Za „Clashes”, podobnie jak za Del Rey, stoi melancholijna fascynacja kulturą retro. O ile jednak Del Rey, zainspirowana wizerunkami femme fatale i dziewczyny gangstera, spogląda na Nancy Sinatrę czy Marianne Faithfull, o tyle Brodka przekopuje zachodnią awangardę w poszukiwaniu własnego środka wyrazu. Gdzie dociera? Ograniczmy się do dwóch reżyserów. Po pierwsze, chilijski bóg surrealizmu, Alejandro Jodorowsky. Chilijski, choć w sumie na „Clashes”, gdy mowa już o wpływach iberoamerykańskich, śpiewa się raczej o Meksyku i tamtejszym kulcie śmierci („Sante Muerte”). Swoje piętno odcisnął też David Lynch. Gołe, jesienne lasy, znane z kanadyjsko-amerykańskich pejzaży w „Twin Peaks”, też szumią na tym albumie.

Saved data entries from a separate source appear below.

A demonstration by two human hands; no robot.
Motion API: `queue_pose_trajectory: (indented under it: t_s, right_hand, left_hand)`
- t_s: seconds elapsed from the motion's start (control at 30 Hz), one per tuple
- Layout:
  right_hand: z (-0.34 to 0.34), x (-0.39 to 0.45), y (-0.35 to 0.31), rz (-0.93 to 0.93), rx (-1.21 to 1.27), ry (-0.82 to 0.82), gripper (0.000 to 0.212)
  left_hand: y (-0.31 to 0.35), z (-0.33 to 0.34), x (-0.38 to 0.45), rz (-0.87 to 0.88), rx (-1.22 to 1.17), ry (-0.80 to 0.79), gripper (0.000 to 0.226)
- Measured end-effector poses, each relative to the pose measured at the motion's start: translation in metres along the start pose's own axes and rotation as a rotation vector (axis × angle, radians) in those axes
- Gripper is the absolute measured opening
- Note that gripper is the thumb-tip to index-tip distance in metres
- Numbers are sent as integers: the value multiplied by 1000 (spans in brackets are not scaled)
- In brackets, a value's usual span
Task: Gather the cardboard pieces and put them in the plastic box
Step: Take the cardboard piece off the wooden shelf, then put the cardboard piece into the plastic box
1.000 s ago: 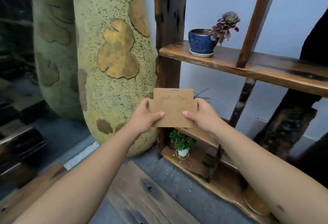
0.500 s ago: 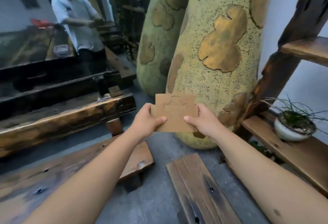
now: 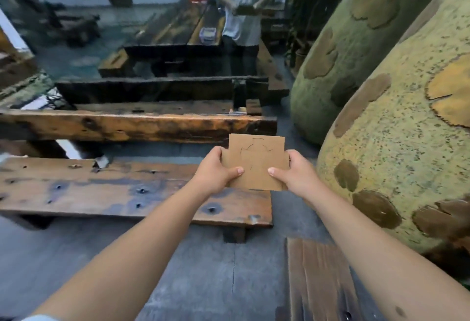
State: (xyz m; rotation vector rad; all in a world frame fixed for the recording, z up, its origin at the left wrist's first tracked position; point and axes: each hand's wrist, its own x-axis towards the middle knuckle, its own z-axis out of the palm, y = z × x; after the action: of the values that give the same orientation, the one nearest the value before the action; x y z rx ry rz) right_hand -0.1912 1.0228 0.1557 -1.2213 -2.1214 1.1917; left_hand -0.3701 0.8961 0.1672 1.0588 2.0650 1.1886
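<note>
Workshop or yard setting: grey floor, heavy weathered wooden benches [image 3: 132, 191] across the left and middle of the frame, two large speckled yellow-green gourd-shaped sculptures [image 3: 396, 147] filling the right side. Item: cardboard pieces [image 3: 256, 163], flat brown sheets with a faint die-cut outline on the top face, held at centre frame above the near bench end; how many sheets are in the stack cannot be told. Handling, judged: light, fairly stiff but easily creased, dry and not slippery; best held by opposite side edges so loose sheets stay squared together. Grip: left hand [image 3: 216, 170] closed on the left edge, thumb on top and fingers beneath; right hand [image 3: 295, 172] closed likewise on the right edge, thumb pressing the top face. Both hands pinch firmly, nothing else in either. Possible destination: a small clear plastic box [image 3: 208, 36] on a dark table in the upper middle of the frame, well apart from the cardboard. Also present: another person [image 3: 243, 2] in a pale shirt standing beside that table, holding something flat.
</note>
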Motion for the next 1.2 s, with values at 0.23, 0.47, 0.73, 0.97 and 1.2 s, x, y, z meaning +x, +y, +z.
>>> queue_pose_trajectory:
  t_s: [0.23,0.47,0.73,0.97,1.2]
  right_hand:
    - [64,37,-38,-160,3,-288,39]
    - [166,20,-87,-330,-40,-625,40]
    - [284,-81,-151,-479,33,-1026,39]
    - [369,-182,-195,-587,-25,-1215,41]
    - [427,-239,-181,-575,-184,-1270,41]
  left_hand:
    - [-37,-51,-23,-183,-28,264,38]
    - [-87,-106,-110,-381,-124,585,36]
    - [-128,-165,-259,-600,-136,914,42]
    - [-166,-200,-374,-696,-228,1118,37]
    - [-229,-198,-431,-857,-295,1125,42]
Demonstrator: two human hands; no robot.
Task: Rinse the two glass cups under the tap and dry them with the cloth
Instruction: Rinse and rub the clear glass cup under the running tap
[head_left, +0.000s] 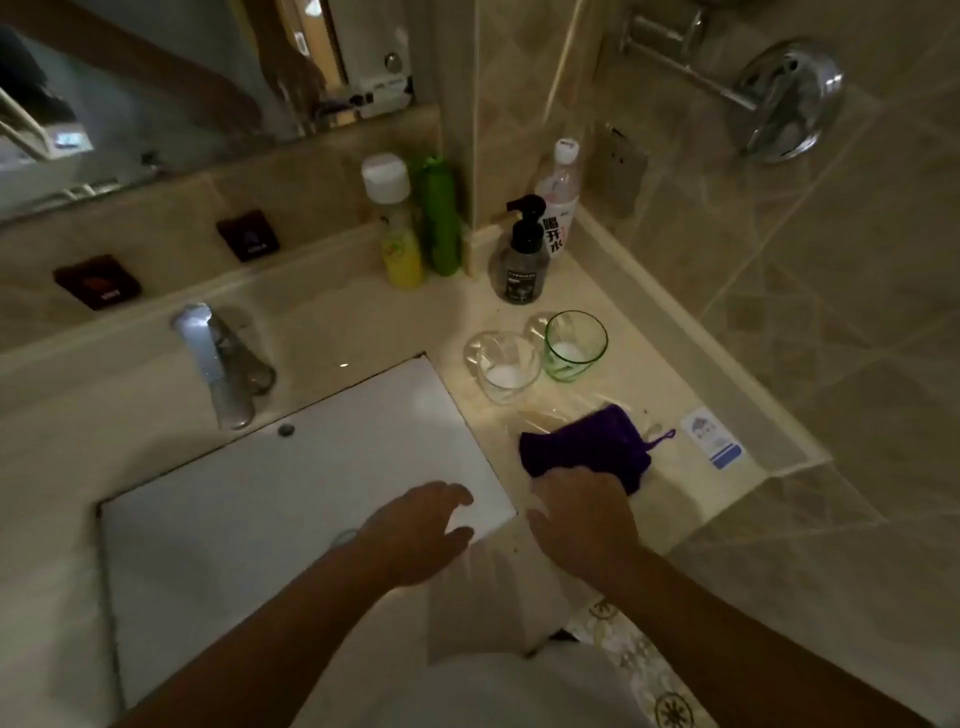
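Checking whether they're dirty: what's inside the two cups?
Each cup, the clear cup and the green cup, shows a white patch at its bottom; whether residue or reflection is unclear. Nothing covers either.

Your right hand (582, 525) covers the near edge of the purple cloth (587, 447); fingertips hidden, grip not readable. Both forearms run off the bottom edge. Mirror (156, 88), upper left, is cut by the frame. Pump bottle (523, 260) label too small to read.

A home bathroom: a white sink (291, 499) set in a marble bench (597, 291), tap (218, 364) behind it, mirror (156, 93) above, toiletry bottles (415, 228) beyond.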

Tę wyliczankę można by jeszcze kontynuować. Pytanie tylko, czy do czegoś ona prowadzi? W porządku, „Clashes” nie jest tak pretensjonalne, jak wynikało to z zapowiedzi prasowych. Artystyczne ambicje udało się ostatecznie skroić pod krótkie, piosenkowe kompozycje. Mimo to odnoszę wrażenie, że ilość inspiracji oraz światowy rozmach nieco przygniotły Brodkę. Teksty i muzyka, zgodnie z tym, co pisałem wyżej, opowiadają jakąś historię. Ale jaką? Trudno powiedzieć. Trochę w tym zmysłowości, trochę ducha. Trochę wolności (tytułowe konie), trochę ciężaru katolickiej tradycji (organy). Trochę słowiańskości, a trochę amerykańskości. Niby wisi nad tymi wersami jakaś spirytualność, ale raczej na dziwacznych prawach New Age’u – czyli pomieszane z poplątanym.

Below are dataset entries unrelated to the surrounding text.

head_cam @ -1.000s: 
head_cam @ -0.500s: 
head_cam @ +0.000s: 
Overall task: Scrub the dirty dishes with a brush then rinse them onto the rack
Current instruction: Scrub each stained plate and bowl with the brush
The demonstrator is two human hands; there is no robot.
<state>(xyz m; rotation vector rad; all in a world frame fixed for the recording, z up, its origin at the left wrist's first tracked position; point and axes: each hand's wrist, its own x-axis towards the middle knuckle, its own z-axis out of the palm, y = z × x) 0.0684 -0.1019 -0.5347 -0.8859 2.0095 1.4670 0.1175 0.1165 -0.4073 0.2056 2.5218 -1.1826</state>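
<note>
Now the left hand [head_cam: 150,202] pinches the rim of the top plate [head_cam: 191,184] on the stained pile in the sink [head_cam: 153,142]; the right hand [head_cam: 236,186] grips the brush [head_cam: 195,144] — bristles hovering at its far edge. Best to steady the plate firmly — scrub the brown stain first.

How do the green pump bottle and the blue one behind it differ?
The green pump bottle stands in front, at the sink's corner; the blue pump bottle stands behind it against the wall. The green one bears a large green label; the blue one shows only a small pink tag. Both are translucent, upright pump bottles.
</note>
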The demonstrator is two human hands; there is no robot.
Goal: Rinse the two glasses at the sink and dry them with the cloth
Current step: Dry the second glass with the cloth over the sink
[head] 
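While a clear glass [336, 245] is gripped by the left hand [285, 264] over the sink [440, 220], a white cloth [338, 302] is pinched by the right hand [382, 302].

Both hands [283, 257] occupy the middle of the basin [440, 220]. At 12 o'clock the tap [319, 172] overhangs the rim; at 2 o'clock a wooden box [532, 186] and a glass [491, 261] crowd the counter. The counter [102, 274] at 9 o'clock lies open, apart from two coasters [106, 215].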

Żeby nie było: „Clashes” jest spójne. Gwarantuje to choćby postać producenta. Jest też odpowiednio wyważone: posępne fragmenty są we właściwych momentach łagodzone lżejszymi, bardziej bezpretensjonalnymi „Up to the Hill” i „My Name Is Youth”. Ten album świeci jednak światłem odbitym, nie – własnym. Raczej markuje wielkość niż ją demonstruje na własnych zasadach. Jest za bardzo cudzy, czyli tym samym – za mało lokalny. Brodka mówiła na spotkaniu z dziennikarzami, że zależało jej, by uchwycić słowiańską melancholię. W porządku, słyszę to uczucie – ale raczej nie w naszym regionalnym, a raczej zachodnim wariancie. Może nie trzeba było się tak odwracać od żywieckiego folkloru?